リュシアンは庶民の学校の授業のことなど全く知らない。クリフの力説を聞いて何か国として教育制度を見直さなければならないのだろうかと思ったが…


「まあまあ、落ち着きなよクリフ。ピアノ弾けなくても人生においてたいした問題じゃないって」とアミス。

「そうですねえ。別にピアノが弾けなくても生きていけますし、音楽がわからなくても歌は歌えますよ」とシンシア。

「ううっ…」

「まあ、学校の音楽の授業なんてどの大陸も変わらないんですね」とシンシア。

「シンシア、あなたはこの大陸の人間ではないのですか?」とリュシアン。

「はい。私の故郷はこのグラシアーナ大陸から遥か遠くにあります」

「何故他の大陸の人間がここに?」

「私の最大の目的は世界各地を旅すること。様々な叙事詩を紡ぐこと。第二の目的は、人を探しているんです。誰を探しているのかは言えません」

「そうか」


シンシアはそれほど頑なに秘密を守ろうとはしていないのだろうか。徐々に自分のことを話していく。


「ところで皆さん、今日はもう寝ましょうよ。私が子守歌を歌います」とシンシア。

「それって戦いの最中に敵を眠らせてたやつ?」とアミス。


シンシアは歌と竪琴を使った特殊な魔法を使うが、水と風の攻撃魔法の他に敵を眠らせる歌も歌っていた。魔力が籠もった特殊な歌魔法であり、標的にした敵だけを眠らせる。

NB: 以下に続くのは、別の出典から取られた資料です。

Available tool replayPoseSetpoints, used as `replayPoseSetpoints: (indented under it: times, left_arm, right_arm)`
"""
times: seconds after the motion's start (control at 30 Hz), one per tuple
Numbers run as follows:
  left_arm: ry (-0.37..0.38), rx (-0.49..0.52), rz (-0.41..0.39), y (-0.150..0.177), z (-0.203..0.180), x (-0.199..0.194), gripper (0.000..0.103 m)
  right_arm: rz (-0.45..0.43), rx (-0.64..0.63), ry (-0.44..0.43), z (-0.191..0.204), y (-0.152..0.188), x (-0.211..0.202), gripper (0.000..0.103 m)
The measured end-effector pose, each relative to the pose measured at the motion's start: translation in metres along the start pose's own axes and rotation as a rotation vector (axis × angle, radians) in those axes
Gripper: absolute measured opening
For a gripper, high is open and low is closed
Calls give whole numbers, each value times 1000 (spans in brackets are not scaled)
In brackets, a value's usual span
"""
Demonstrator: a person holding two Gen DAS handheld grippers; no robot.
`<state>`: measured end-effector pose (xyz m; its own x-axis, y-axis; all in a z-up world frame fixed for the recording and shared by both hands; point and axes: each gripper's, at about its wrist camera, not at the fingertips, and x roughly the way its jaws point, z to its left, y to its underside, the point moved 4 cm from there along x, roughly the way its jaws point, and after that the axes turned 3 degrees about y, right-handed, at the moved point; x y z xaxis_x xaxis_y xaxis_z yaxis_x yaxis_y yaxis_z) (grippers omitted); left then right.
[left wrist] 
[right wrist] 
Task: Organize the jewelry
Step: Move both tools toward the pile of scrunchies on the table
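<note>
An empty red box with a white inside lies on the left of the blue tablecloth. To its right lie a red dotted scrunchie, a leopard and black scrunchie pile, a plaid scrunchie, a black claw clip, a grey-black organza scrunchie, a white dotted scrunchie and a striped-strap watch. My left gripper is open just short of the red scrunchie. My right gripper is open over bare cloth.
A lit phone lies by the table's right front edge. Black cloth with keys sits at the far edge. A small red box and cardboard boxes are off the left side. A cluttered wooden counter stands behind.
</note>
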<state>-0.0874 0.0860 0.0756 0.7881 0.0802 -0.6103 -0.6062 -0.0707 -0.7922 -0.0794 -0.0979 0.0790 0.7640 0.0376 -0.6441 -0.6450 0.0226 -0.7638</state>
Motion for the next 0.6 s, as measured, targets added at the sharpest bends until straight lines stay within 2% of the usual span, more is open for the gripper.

「今夜は別の歌を歌いますが、あれなら不眠症の人も眠らせることができますよ。寝付けなくて困った時はいつでも私に言って下さいね♪」


シンシアの歌声を聴きながらリュシアン達は眠りについた。

トラブルはその後に起こる。

一通り歌を歌い終わったシンシアも眠りについた後、真夜中にそれは起きた。


「おかしら、あそこに人がいるようです。魔導士の結界を感じます」

「結界を破ることはできるか?」

「フフ、この僕になら可能ですよ。見たところ男と女がそれぞれ二人ずついるようです」

「野郎に興味はない。女だけ攫え」


主に人身売買を生業とする賊に見つかったのである。賊の頭領は魔導士の男を一人仲間に引き入れていた。魔法が使える者がいると何かと便利だからである。リュシアン達が野宿をするにあたって、アミスが結界を張っていた。だが、賊の一味の魔導士の男が呪文を唱えるとアミスの結界は破られた。それを感じてリュシアン達もすぐに起きたのだが、賊の襲撃も隙が無かった。魔導士の男は魔法力吸収の呪文を唱え、アミスの魔法力をたちまち吸い取ってしまった。そして魔法が使えなくなったアミスを攫っていったのである。シンシアの方はただの女と見做していたので他の賊が普通に攫っていった。アミスは武器のロッドを、シンシアは竪琴をそれぞれ持ったままだった。


「アミス!僕の妹が!それにシンシアさんも!」

「クリフ、落ち着くんだ!奴らの馬を奪って後を追うんだ!急いで!」


リュシアンとクリフは馬に乗っている賊を蹴落として馬を奪い、後を追いかけた。賊も攻撃をしかけてきたが、リュシアンは馬上の戦いも得意としている。荒くれ者の賊達はリュシアンの敵ではなかった。クリフはもたつきながらも馬の腹を蹴ってリュシアンに続く。クリフも鉄球の武器モーニングスターを振るって戦いたかったのだが、馬上の戦いは初めてな上、鉄球が馬に当たったら可哀想だと思うと身を守ることしかできなかった。とにかく賊から引き離されないように気を付けながらひたすら後を追うのだった。